Peak lists were generated with Proteome Discoverer (Thermo; v1.3). MS2 and MS3 spectra were scored with Mascot (Matrix Science; v2.3) against a human protein database from Uniprot (20,323 sequences). Search criteria included up to 1 missed tryptic cleavage, dynamic modifications of oxidation (M), phosphorylation (S,T,Y), acetylation (protein N-terminal); and a static modification of cysteine (carbamidomethylation). Data was imported in Scaffold (Proteome Software; v3.3), filtered to 1.0% peptide FDR, and then imported into ScaffoldPTM (v1.1) for organization of phosphosites by location and site probability. Relative quantitation was performed by spectral counting, and counts were summed for each of the 9 runs per cell line. Pathway analysis was performed by processing filtered data through the Reactome FI plugin for Cytoscape (v3.5) which included a clustering algorithm, and through enrichment analysis against GO Biological Process terms (available online: www.geneontology.org). Significance of GO search terms were calculated as p-values using the Fisher’s exact test with FDR multiple test correction.

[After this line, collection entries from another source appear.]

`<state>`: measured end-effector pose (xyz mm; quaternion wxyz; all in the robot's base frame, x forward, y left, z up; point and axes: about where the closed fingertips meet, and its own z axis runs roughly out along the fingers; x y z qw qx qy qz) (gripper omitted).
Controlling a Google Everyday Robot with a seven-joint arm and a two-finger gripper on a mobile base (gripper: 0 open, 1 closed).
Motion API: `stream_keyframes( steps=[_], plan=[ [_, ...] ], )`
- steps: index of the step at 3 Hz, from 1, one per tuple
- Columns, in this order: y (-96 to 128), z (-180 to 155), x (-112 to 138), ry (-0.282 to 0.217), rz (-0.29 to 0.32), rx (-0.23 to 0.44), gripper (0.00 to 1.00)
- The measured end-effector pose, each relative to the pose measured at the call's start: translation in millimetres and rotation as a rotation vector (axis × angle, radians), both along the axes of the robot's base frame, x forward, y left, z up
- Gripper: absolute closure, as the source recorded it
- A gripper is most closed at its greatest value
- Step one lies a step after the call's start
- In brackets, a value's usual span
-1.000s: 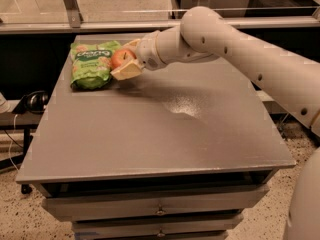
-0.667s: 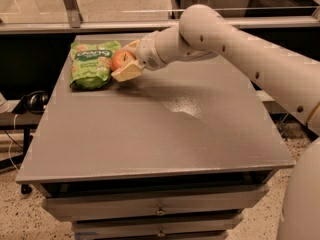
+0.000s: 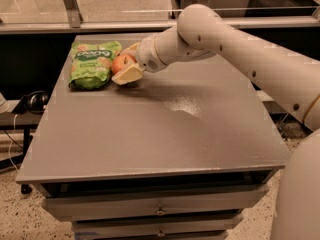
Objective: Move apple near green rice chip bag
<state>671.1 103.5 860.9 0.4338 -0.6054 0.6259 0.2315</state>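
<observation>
The red-orange apple sits between the two pale fingers of my gripper, just right of the green rice chip bag. The puffy bright green bag lies at the far left of the grey table. The near finger lies in front of the apple, the far one behind it. The apple is at or just above the table surface, close to the bag's right edge. My white arm reaches in from the right.
A glass barrier and metal rail run behind the table's far edge. Drawers sit under the tabletop. Headphones and cables lie at the left, below table level. My robot body is at the right front.
Almost nothing has moved. The gripper stays with the apple next to the green bag.
</observation>
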Motion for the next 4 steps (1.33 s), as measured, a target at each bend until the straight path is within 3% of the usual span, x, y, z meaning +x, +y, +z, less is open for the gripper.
stream_keyframes(
  steps=[1, 3, 4],
  plan=[
    [-1, -3, -2, 0.01, 0.003, -0.008, 0.0],
    [-7, -1, -7, 0.016, -0.004, 0.009, 0.0],
    [-43, 13, -14, -0.005, -0.058, 0.061, 0.0]
  ],
)
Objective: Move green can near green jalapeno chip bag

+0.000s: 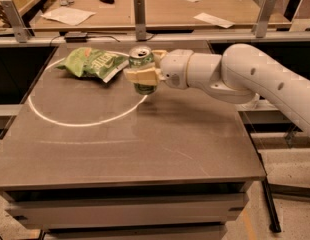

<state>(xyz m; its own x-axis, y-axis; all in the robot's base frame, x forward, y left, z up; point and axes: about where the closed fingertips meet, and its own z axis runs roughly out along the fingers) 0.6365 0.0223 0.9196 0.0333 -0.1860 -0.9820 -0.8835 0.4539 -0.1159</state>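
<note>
The claw [144, 70] gripping the green can [140, 58] hides its middle; the arm [255, 74] runs off right.
</note>
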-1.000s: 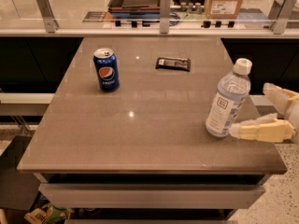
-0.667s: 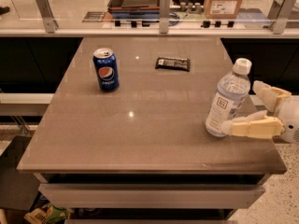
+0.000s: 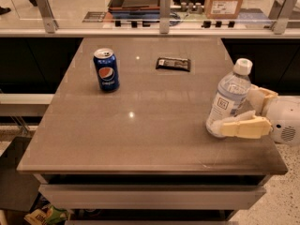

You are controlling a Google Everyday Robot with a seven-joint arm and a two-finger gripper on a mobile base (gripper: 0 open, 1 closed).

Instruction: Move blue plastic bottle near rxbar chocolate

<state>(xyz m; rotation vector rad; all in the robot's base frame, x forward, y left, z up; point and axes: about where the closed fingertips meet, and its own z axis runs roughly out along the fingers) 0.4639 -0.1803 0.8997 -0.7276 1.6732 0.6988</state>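
Observation:
The blue plastic bottle (image 3: 228, 99), clear with a white cap and white label, stands near the table's right edge and leans slightly. My gripper (image 3: 237, 110) reaches in from the right at the height of the bottle's lower half. Its jaws are open, with one cream finger (image 3: 244, 126) in front of the bottle's base and the other behind it. The rxbar chocolate (image 3: 173, 63), a thin dark bar, lies flat at the far middle of the table, well apart from the bottle.
A blue Pepsi can (image 3: 106, 70) stands on the far left of the grey table (image 3: 140, 135). A glass barrier with metal posts (image 3: 164, 6) runs behind the table's far edge. The table's right edge is just beside the bottle.
My gripper has moved left, so its fingers now reach around the bottle's lower part. The bottle, can and bar have stayed in place.

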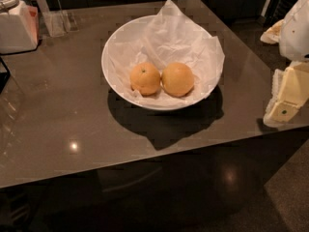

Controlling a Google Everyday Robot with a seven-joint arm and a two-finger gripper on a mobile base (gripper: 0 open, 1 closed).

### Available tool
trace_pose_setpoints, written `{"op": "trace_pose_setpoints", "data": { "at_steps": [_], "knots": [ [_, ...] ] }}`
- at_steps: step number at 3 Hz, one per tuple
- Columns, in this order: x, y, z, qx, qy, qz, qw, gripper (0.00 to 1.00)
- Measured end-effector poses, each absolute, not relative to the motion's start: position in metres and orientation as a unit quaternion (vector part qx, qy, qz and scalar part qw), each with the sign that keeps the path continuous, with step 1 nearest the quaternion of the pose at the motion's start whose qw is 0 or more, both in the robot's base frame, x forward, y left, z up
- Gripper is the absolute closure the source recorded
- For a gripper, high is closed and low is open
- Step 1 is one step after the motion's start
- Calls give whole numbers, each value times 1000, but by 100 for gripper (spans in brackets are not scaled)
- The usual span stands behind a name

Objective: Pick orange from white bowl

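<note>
The orange (177,79) is round with plain skin and lies in the white bowl (112,52), on the right of a slightly smaller orange (145,78) that has a small green stem dot. The two touch or nearly touch. Crumpled white tissue paper (179,33) lines the bowl and rises at its back. The bowl stands mid-table on the brown tabletop (58,115). My gripper (285,105), cream and white, is at the right edge of the view, above the table's right edge, well to the right of the bowl and apart from it.
A white container (17,25) and a clear plastic holder (55,22) stand at the table's back left corner. The table's front edge runs across the lower view, with dark floor (231,187) beyond it.
</note>
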State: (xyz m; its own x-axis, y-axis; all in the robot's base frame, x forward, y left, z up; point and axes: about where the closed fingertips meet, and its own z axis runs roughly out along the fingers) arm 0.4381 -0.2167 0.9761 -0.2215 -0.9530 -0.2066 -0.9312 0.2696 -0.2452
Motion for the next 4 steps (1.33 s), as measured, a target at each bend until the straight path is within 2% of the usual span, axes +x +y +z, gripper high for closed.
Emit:
{"op": "trace_pose_setpoints", "data": {
  "at_steps": [1,2,4],
  "knots": [
    [438,-217,976,-603,781,-34,159,0],
    [454,-207,983,-604,774,-20,188,0],
    [529,-143,1000,-648,723,57,232,0]
  ]
}}
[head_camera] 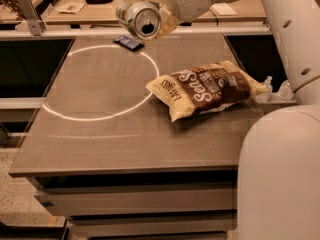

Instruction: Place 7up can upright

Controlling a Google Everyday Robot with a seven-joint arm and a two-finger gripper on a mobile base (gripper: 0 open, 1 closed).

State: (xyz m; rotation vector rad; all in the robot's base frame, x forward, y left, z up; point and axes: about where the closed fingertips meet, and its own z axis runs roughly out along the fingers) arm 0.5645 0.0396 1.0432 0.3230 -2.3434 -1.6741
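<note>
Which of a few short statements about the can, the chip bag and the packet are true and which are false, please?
The 7up can stands upright on the table. False: the gripper holds it in the air, sideways, one end toward the camera.
The chip bag lies on the table. True.
The dark-blue packet rests on the chip bag. False: it lies apart, near the table's far edge.
The gripper hangs above the table's far part. True.
</note>
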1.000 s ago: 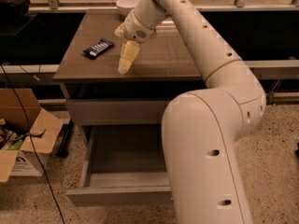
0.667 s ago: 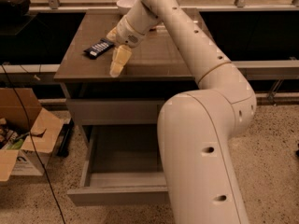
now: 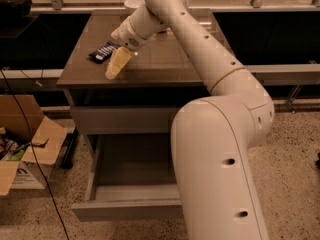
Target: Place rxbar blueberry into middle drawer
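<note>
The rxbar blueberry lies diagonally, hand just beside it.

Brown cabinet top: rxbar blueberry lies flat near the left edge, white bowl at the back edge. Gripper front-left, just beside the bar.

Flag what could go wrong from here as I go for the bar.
1. The claw is down at the cabinet top, beside the flat rxbar blueberry rather than over it. A sideways approach could shove the bar toward the edge instead of gripping it.
2. The arm's bulky lower body hides part of the open middle drawer, so the drop may be hard to watch.
</note>
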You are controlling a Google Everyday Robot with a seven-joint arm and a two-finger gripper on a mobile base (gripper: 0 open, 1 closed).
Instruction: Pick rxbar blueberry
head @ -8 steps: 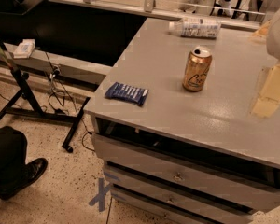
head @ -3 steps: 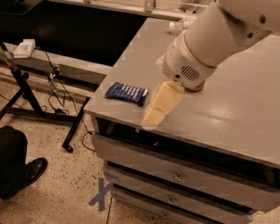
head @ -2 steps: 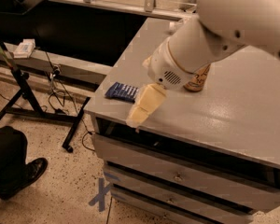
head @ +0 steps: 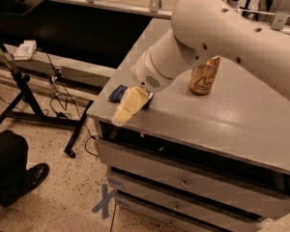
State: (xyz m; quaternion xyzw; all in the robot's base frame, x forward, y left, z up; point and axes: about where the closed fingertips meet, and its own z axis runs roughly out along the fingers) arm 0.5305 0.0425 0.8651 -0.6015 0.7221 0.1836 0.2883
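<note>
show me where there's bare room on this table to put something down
Bare: the table top in front of the can, out to the front edge. Crowded: the near corner, where the gripper is down at the blue bar.

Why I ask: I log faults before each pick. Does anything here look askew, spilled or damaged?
Nothing stands out. The rxbar blueberry lies flat near the table's near corner, partly hidden by the pincer hanging over it. The gold can stands upright behind, and nothing is spilled.

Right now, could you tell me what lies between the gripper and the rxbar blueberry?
Nothing shows: in the camera view the gripper overlaps the rxbar blueberry, hiding its middle.
</note>
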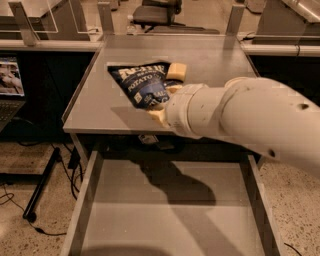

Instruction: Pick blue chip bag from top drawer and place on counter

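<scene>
The blue chip bag (141, 83) is dark navy with white lettering and is held up over the counter (100, 102), near its middle. My gripper (161, 102) is shut on the bag's lower right part; the cream arm reaches in from the right and hides the fingers' far side. The top drawer (165, 210) is pulled out below the counter's front edge, and its tray shows nothing inside but the arm's shadow.
A yellow sponge (176, 71) lies on the counter just behind the bag. The arm hides the right part of the counter. A laptop screen (11, 76) stands at the left. A chair (157, 11) is at the back.
</scene>
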Available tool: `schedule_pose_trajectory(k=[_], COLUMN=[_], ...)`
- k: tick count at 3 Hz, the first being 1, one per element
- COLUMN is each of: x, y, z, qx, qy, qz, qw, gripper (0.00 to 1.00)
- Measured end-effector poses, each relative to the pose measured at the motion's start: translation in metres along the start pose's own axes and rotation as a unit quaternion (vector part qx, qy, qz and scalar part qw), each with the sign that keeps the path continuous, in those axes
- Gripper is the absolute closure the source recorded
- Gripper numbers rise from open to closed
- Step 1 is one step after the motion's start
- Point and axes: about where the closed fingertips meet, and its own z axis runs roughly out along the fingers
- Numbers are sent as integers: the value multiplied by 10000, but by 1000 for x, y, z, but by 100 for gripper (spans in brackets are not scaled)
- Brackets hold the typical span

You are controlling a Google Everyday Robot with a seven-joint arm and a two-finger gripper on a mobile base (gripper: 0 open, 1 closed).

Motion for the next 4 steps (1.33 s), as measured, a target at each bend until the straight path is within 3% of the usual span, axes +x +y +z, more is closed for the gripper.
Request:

The proteomics datasets generated and/or analyzed during the current study are available in the Zenodo repository, http://doi.org/10.5281/zenodo.1308091.

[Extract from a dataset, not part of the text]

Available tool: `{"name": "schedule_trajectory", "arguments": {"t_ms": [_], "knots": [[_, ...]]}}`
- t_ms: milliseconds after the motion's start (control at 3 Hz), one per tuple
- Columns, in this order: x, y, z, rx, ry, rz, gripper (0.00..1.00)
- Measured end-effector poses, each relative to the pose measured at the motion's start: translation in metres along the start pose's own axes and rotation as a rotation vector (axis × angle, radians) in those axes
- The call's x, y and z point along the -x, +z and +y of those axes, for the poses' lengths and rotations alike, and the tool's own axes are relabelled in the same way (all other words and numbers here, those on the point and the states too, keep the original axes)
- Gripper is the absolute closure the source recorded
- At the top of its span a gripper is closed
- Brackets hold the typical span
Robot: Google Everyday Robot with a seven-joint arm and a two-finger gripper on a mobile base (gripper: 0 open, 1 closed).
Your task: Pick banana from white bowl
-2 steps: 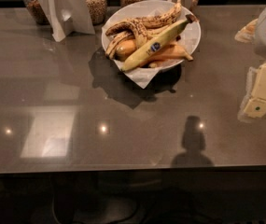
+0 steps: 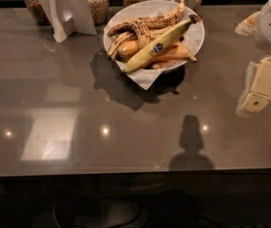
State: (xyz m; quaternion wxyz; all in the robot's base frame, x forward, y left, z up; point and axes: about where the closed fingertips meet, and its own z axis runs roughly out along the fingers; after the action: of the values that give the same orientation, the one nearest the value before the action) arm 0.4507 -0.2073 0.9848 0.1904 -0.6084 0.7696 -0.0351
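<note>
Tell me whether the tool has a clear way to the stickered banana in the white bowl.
Probably yes. The tool hangs right of the white bowl with only tabletop between, and the banana lies atop the other bananas, uncovered.

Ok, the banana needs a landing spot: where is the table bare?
The front half of the table, from the white bowl to the near edge, is bare. The back is crowded: bowl, jars, stand. The gripper hangs at right.

The bowl (image 2: 198, 32) sits rear-centre on the table (image 2: 78, 103), with the banana (image 2: 159, 46) lying across the other bananas (image 2: 140, 25) in it. Jars (image 2: 97, 4) stand behind it to the left. The claw (image 2: 253, 102) hangs to the right, well apart.
</note>
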Motion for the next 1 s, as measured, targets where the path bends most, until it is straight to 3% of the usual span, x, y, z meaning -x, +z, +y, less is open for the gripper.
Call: {"name": "schedule_trajectory", "arguments": {"t_ms": [667, 1000], "knots": [[0.056, -0.021, -0.029, -0.092, -0.098, -0.161, 0.0], [0.093, -0.024, -0.036, -0.101, -0.179, -0.221, 0.0]]}}
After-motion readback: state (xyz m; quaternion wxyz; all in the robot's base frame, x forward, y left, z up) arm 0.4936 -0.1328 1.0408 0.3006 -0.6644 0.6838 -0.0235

4.5. Alternative Splicing and Relative Gene Expression

Cell cultures growing in exponential growth phase on 100 mm plates were washed 3× with ice-cold HBSS, excess liquid removed, and total RNA was extracted using Trizol reagent (Invitrogen). RNA splicing was assessed using the Clariom D Human assay (Applied Biosystems, Foster City, CA, USA) using biological triplicate samples for each cell line. Data was analyzed using the Transcriptome Analysis Console (Thermo Fisher; v4.01). Variations in global mRNA splicing were gauged, per gene, by subtracting the average log2 exon probe expression level of cell line 1 versus cell line 2, and then determining the standard deviation. This was performed for coding genes with at least 3 exon probes only, and junction probes were excluded. This is explained more clearly in Figure S1. Comparative relative fold differences in mRNA expression levels and exon events (i.e., alternative splice sites, exon cassettes and intron retention) were computed by the Transcriptome Analysis Console (Applied Biosystems).

5. Conclusions

In summary, a systems approach identified RNA splicing as a significant intracellular signaling pathway that is altered during tumorigenic progression of human breast cell cultures. Changes in alternative mRNA splicing was validated using a transcriptomic approach which showed a large increase in splicing changes when cells progressed from hyperplastic to metastatic in the context of this model system. Splicing factor phosphorylation trended in synchronization with overall gene splicing and mRNA expression levels of alternatively spliced genes. The MCF10A lineage and similar human breast cancer models could be used to test novel cancer therapeutics which target reprogramming of splicing factor networks [46,47,48].